Please restate each line of the material word for word and omit any pictures.

(DATASET CONTENT Opens)

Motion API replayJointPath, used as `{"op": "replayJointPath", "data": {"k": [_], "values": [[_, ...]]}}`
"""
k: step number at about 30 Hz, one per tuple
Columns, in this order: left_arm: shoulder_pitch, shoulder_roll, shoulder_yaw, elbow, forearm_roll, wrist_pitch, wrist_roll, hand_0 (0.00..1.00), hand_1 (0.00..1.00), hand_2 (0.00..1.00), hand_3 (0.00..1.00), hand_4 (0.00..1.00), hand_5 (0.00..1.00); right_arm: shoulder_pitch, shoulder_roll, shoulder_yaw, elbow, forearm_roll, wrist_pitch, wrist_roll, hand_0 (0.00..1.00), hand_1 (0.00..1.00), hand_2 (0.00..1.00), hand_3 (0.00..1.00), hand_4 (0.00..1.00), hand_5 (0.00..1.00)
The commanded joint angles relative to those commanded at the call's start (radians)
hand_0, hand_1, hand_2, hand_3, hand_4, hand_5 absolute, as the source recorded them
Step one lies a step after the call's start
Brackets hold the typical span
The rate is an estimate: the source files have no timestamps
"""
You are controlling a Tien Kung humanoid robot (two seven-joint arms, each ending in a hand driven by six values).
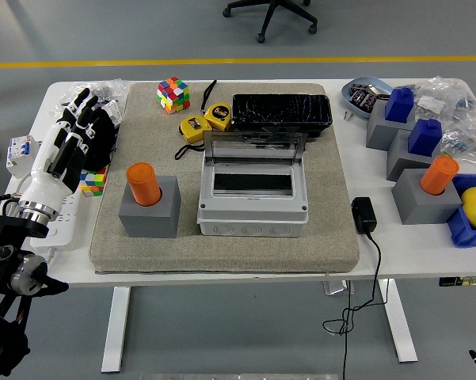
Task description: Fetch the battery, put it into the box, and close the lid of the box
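Left of centre, your slack, empty left hand (70, 142) should grip the battery (143, 184), rigid, smooth, probably slippery, round its exposed top.

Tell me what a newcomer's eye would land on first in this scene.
First, the grey box at the middle of the beige mat, its lid standing open. Next, the orange cylinder upright in a grey block left of the box, with a second orange cylinder in a block at the table's right. Then the robot's left hand, black and white, over the table's left edge, holding nothing.
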Motion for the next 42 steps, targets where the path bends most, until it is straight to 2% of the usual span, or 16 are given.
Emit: {"op": "replayJointPath", "data": {"k": [4, 5, 10, 11, 16, 17, 25, 42], "values": [[0.001, 0.002, 0.012, 0.003, 0.009, -0.002, 0.002, 0.99, 0.998, 0.998, 0.998, 0.998, 0.742, -0.001, 0.0, -0.001, 0.0, 0.001, 0.001, 0.0, 0.912, 0.907, 0.866, 0.917, 0.998, 0.998], [0.001, 0.003, 0.014, 0.004, 0.011, -0.002, 0.003, 0.952, 0.951, 0.969, 0.971, 0.998, 0.732, -0.001, 0.0, -0.001, -0.001, 0.0, 0.001, 0.0, 0.909, 0.907, 0.866, 0.916, 0.998, 0.998], [0.002, 0.013, 0.045, 0.04, 0.031, -0.011, 0.007, 0.952, 0.951, 0.969, 0.971, 0.998, 0.732, -0.006, 0.0, 0.0, -0.002, -0.002, 0.001, -0.002, 0.909, 0.907, 0.866, 0.916, 0.998, 0.998], [0.004, 0.015, 0.052, 0.045, 0.03, -0.014, 0.008, 0.933, 0.917, 0.916, 0.881, 0.998, 0.729, -0.007, 0.0, 0.0, -0.002, -0.002, 0.001, -0.002, 0.909, 0.907, 0.864, 0.915, 0.998, 0.998], [0.007, 0.02, 0.083, 0.06, 0.042, -0.031, 0.015, 0.933, 0.917, 0.916, 0.881, 0.998, 0.729, -0.006, -0.002, -0.004, -0.001, 0.001, 0.001, -0.002, 0.909, 0.907, 0.864, 0.915, 0.998, 0.998], [0.006, 0.02, 0.086, 0.063, 0.045, -0.033, 0.015, 0.946, 0.96, 0.998, 0.998, 0.998, 0.723, -0.006, -0.002, -0.005, 0.0, 0.001, 0.001, -0.002, 0.91, 0.907, 0.864, 0.914, 0.998, 0.998], [-0.003, 0.026, 0.109, 0.071, 0.059, -0.035, 0.019, 0.921, 0.962, 0.998, 0.998, 0.998, 0.716, -0.006, -0.004, -0.005, -0.001, 0.002, 0.0, -0.002, 0.91, 0.906, 0.863, 0.912, 0.998, 0.998], [-0.029, 0.016, 0.124, 0.09, 0.083, -0.045, 0.027, 0.924, 0.967, 0.998, 0.998, 0.998, 0.706, -0.002, -0.006, -0.001, -0.002, 0.005, -0.001, -0.003, 0.909, 0.905, 0.86, 0.907, 0.998, 0.998]]}}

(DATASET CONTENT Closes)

**THE COMPLETED TASK:**
Motion API replayJointPath, used as `{"op": "replayJointPath", "data": {"k": [_], "values": [[_, ...]]}}`
"""
k: step number at about 30 Hz, one per tuple
Columns, in this order: left_arm: shoulder_pitch, shoulder_roll, shoulder_yaw, elbow, forearm_roll, wrist_pitch, wrist_roll, hand_0 (0.00..1.00), hand_1 (0.00..1.00), hand_2 (0.00..1.00), hand_3 (0.00..1.00), hand_4 (0.00..1.00), hand_5 (0.00..1.00); right_arm: shoulder_pitch, shoulder_roll, shoulder_yaw, elbow, forearm_roll, wrist_pitch, wrist_roll, hand_0 (0.00..1.00), hand_1 (0.00..1.00), hand_2 (0.00..1.00), hand_3 (0.00..1.00), hand_4 (0.00..1.00), hand_5 (0.00..1.00)
The commanded joint angles relative to those commanded at the call's start (radians)
hand_0, hand_1, hand_2, hand_3, hand_4, hand_5 absolute, as the source recorded them
Step one lies a step after the call's start
Brackets hold the typical span
The rate is an estimate: the source files have no timestamps
"""
You are controlling a Tien Kung humanoid robot (two seven-joint arms, each ending in a hand driven by six values).
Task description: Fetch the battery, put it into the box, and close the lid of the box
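Left of centre, your slack, empty left hand (70, 142) should grip the battery (143, 184), rigid, smooth, probably slippery, round its exposed top.

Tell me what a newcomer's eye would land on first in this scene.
First, the grey box at the middle of the beige mat, its lid standing open. Next, the orange cylinder upright in a grey block left of the box, with a second orange cylinder in a block at the table's right. Then the robot's left hand, black and white, over the table's left edge, holding nothing.
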Motion for the next 42 steps, targets where the path bends most, until it is straight to 2% of the usual span, or 16 are given.
Emit: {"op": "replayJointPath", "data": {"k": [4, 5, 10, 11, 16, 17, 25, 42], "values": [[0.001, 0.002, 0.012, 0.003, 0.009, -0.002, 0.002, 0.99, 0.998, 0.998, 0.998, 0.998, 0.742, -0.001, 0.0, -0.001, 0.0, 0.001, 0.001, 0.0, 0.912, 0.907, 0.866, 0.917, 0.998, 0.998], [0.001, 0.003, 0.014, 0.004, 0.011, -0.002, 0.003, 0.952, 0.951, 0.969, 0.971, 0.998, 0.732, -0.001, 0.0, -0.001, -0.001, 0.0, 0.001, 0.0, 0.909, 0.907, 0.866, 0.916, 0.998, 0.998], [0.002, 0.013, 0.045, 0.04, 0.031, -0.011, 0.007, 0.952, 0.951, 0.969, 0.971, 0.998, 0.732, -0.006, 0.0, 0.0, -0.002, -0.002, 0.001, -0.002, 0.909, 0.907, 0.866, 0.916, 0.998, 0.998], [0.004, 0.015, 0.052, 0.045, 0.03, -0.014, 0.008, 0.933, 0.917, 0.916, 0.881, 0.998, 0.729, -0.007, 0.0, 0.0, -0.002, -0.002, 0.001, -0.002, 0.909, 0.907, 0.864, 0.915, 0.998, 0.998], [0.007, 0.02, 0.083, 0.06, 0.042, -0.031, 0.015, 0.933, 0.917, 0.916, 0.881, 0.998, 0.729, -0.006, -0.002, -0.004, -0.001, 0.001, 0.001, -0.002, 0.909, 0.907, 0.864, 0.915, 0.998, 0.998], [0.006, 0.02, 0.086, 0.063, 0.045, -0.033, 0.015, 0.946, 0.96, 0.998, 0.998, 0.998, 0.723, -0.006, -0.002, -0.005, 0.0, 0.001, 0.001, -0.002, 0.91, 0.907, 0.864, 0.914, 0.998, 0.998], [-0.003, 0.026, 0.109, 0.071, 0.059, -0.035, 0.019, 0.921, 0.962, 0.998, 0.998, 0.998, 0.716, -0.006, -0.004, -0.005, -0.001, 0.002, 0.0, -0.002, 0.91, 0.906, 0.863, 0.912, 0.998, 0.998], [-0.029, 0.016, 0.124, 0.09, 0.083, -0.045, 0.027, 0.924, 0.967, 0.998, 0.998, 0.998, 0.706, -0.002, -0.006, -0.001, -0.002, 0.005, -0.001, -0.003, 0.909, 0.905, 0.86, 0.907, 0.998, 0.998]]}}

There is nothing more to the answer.